— Problem statement —
Copy out the listing below so that each line matches exactly.

====== Supplied material

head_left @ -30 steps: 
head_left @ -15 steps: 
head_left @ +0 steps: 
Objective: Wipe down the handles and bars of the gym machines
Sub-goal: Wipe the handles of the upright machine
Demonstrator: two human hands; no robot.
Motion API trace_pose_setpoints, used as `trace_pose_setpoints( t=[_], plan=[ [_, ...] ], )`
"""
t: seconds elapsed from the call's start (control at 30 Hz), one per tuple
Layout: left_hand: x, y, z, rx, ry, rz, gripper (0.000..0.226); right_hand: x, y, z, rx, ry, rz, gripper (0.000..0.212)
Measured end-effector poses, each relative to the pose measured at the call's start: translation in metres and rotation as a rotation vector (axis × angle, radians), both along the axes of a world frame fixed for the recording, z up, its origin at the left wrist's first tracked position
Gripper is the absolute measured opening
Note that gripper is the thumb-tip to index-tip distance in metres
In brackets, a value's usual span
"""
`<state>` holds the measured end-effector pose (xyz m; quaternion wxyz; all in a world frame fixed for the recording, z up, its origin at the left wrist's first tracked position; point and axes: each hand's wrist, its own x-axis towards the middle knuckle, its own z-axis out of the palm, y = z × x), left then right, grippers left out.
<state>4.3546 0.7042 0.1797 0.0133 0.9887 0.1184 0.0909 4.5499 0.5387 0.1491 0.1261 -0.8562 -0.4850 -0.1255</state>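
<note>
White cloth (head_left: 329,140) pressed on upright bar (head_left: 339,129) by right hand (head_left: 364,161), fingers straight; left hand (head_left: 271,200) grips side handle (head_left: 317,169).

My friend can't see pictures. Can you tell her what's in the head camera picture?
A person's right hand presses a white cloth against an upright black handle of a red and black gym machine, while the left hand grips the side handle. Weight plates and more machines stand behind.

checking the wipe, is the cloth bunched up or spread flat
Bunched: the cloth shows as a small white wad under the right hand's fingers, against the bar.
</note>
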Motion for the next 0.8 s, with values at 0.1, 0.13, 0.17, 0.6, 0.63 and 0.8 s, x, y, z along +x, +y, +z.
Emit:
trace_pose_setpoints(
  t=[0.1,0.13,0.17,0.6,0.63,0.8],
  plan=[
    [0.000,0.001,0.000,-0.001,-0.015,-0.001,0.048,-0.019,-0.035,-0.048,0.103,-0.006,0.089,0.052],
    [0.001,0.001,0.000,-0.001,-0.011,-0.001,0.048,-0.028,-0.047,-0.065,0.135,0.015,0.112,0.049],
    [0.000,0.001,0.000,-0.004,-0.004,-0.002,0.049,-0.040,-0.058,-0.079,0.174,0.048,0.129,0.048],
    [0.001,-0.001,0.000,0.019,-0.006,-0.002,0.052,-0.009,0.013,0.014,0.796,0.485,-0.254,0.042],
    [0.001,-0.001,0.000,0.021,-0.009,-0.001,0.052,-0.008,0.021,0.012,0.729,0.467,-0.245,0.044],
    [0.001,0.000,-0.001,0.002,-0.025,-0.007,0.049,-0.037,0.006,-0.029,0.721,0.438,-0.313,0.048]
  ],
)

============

— Output below —
head_left @ -30 steps: 
head_left @ -15 steps: 
head_left @ +0 steps: 
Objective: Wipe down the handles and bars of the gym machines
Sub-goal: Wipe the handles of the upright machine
Demonstrator: two human hands; no robot.
Motion API trace_pose_setpoints, used as `trace_pose_setpoints( t=[_], plan=[ [_, ...] ], )`
"""
t: seconds elapsed from the call's start (control at 30 Hz), one per tuple
Layout: left_hand: x, y, z, rx, ry, rz, gripper (0.000..0.226); right_hand: x, y, z, rx, ry, rz, gripper (0.000..0.212)
Measured end-effector poses, each relative to the pose measured at the call's start: translation in metres and rotation as a rotation vector (axis × angle, radians), both along the axes of a world frame fixed for the recording, z up, its origin at the left wrist's first tracked position
Gripper is the absolute measured opening
Note that gripper is the thumb-tip to index-tip distance in metres
In brackets, a value's usual span
"""
`<state>` holds the measured end-effector pose (xyz m; quaternion wxyz; all in a world frame fixed for the recording, z up, its origin at the left wrist's first tracked position; point and axes: each hand's wrist, its own x-axis towards the middle knuckle, its own z-axis out of the palm, y = z × x), left then right, grippers left out.
<state>4.3546 0.7042 0.1797 0.0133 0.9887 0.1184 0.0909 4.5499 0.5387 0.1491 0.1261 -0.8562 -0.4850 -0.1255</state>
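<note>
White cloth (head_left: 329,140) pressed on upright bar (head_left: 339,129) by right hand (head_left: 364,161), fingers straight; left hand (head_left: 271,200) grips side handle (head_left: 317,169).

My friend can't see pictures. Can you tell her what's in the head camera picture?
A person's right hand presses a white cloth against an upright black handle of a red and black gym machine, while the left hand grips the side handle. Weight plates and more machines stand behind.

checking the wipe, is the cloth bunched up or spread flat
Bunched: the cloth shows as a small white wad under the right hand's fingers, against the bar.
</note>
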Motion for the next 0.8 s, with values at 0.1, 0.13, 0.17, 0.6, 0.63 and 0.8 s, x, y, z along +x, +y, +z.
Emit:
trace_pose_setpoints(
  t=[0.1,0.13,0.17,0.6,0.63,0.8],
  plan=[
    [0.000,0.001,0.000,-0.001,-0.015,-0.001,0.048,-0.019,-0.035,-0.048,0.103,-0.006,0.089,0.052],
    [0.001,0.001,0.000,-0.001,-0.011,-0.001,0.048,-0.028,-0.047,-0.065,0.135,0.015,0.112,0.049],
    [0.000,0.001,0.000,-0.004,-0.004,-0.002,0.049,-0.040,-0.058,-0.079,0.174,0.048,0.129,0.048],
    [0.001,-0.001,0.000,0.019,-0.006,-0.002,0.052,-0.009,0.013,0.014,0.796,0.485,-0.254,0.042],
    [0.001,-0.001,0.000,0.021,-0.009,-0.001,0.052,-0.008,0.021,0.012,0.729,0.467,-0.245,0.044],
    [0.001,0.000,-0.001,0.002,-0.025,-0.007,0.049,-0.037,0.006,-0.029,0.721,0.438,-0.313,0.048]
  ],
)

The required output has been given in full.